Los proyectos de Maduro con el uso de criptomonedas frente a las sanciones de Estados Unidos


Al enumerar las armas que le proporciona la Ley Antibloqueo para enfrentar las sanciones de Estados Unidos, Nicolás Maduro destacó que podrá “usar todas las criptomonedas del mundo, públicas, estatales o privadas, para el comercio interno y el comercio externo” e inmediatamente adelantó que ya tiene “importantes proyectos en desarrollo”. Así lo reseñó un reportaje de Víctor Salmerón para runrun.es.

La administración de Donald Trump, al igual que una amplia lista de países, consideró fraudulentas las elecciones que Nicolás Maduro esgrime como piso político para su reelección como presidente y aplicó sanciones que han dejado al Gobierno venezolano al margen del sistema financiero internacional.

La Oficina para el Control de Activos Extranjeros de Estados Unidos incluyó en su lista negra a miembros relevantes del Gobierno de Maduro y la mayoría de las entidades financieras que facilitan las transacciones en la economía global clausuraron sus servicios. Pero las criptomonedas fluyen por monederos electrónicos y plataformas de intercambio donde las sanciones tienen poco o ningún impacto.

El pasado 5 de octubre el almirante Craig Faller, jefe del Comando Sur de las Fuerzas Armadas de Estados Unidos, admitió en el foro empresarial Consejo de las Américas que “el hecho de que 60% de las criptomonedas del mundo estén en el hemisferio está relacionado a lo que pasa en Venezuela”.

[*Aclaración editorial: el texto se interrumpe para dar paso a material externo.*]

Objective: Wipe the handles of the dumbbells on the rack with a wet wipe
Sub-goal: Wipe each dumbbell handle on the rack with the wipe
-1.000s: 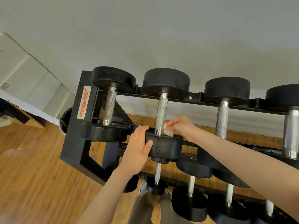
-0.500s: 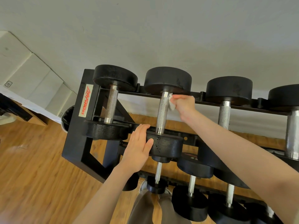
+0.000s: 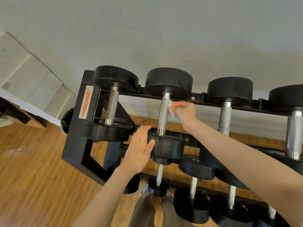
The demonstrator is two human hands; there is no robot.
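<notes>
The black rack (image 3: 74,136) is standing at the centre of the frame on a wooden floor (image 3: 32,177), against a pale wall (image 3: 147,30). A label with red lettering (image 3: 86,102) is showing on its left upright.

Top tier: four dumbbells are lying across the rails, each with black round heads and a knurled metal handle. The second dumbbell (image 3: 167,145) from the left is the one being handled; its handle (image 3: 163,115) is running from upper centre down to the near head.

The right hand (image 3: 183,112), entering from the lower right of the frame, is pinching a small crumpled white wet wipe (image 3: 171,110) between curled fingers and thumb. The wipe is touching the right side of that handle, in its upper half, just below the far head.

The left hand (image 3: 139,149), entering from the bottom centre, is lying flat with straight fingers against the left edge of the near head of the same dumbbell; the thumb is resting on the front face of that head. It is gripping nothing.

The leftmost dumbbell (image 3: 113,104) and the third dumbbell (image 3: 227,115) are sitting untouched on either side.

Lower tier: smaller dumbbells (image 3: 193,190) are resting in a row at the bottom centre and lower right.

A dark round bin (image 3: 67,120) is standing behind the rack's left upright; its contents are not visible. Pale stacked boxes (image 3: 24,76) are occupying the upper left of the frame.
</notes>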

Durante un tiempo el Gobierno de Maduro pretendió impulsar el petro, la criptomoneda creada por su Gobierno que en teoría tiene el respaldo de recursos naturales, pero la falta de credibilidad y las sanciones de Estados Unidos restringieron su uso obligando al empleo de criptomonedas con mayor aceptación como bitcoin y ethereum.

Fuentes del Banco Central de Venezuela explican que pagos a empresas de países aliados como Irán o Turquía se han realizado a través de bitcoins y la Ley Antibloqueo fortalece el piso legal para estas transacciones al señalar que el Ejecutivo Nacional podrá autorizar “la creación e implementación de cualquier mecanismo financiero” incluyendo “el uso de criptoactivos e instrumentos basados en la tecnología de cadena de bloques”.

Para comenzar a ampliar el uso de las criptomonedas el Gobierno inició un nuevo sistema donde los agricultores reciben insumos y préstamos que pagan con criptomonedas, “no es solamente el petro, es una cesta de criptoactivos”, explicó el pasado 30 de septiembre Tareck El Aissami, vicepresidente de economía.

Hace unas semanas comenzó a operar Venezuela Exchange, una casa de intercambio respaldada por la Superintendencia Nacional de Criptoactivos, que permite comprar bitcoins con bolívares.

“Las operaciones están respaldadas por la Tesorería de Criptoactivos de Venezuela, ente que garantiza operaciones seguras sin ningún tipo de riesgos”, dice la Superintendencia.A diferencia del dólar o el bolívar, que se imprimen en billetes y monedas, el bitcoin es completamente digital y no está controlado por un banco central. Nació en 2009 concebido por quien se dio a conocer a través del seudónimo Satoshi Nakamoto y posteriormente, el australiano Craig Steven Wright afirmó ser el padre del sistema.

De acuerdo a las reglas, la cantidad de bitcoins en circulación nunca podrá exceder los 21 millones y el sistema ofrece mayor confidencialidad que un banco ya que las transacciones no contienen datos personales.

En el mundo físico la falsificación de los billetes requiere de papel moneda, tinta y máquinas para hacer un duplicado convincente. En el reino digital es posible copiar sin mayor costo y es crucial, aparte de eliminar el riesgo de falsificación, evitar el doble gasto del dinero. Es decir, que en el momento en que un bitcoin está transfiriéndose de una cuenta a otra, la persona que lo envía no lo pueda gastar al mismo tiempo que la otra lo recibe.

Para superar este inconveniente, los inventores del bitcoin diseñaron un modelo que comprueba cada transferencia en un libro de contabilidad público donde las transacciones son agrupadas en bloques. Cuando un bloque entra al sistema, un tejido de máquinas compite por descifrar la información que contiene —encriptada en complicados problemas matemáticos— y agregarla al libro de contabilidad.

Con las máquinas adecuadas cualquier persona en cualquier país puede ser parte del sistema de verificación y cada vez que descifra un bloque recibe bitcoins como pago, es por esto que se les llama mineros: cuando descifran un bloque encuentran oro.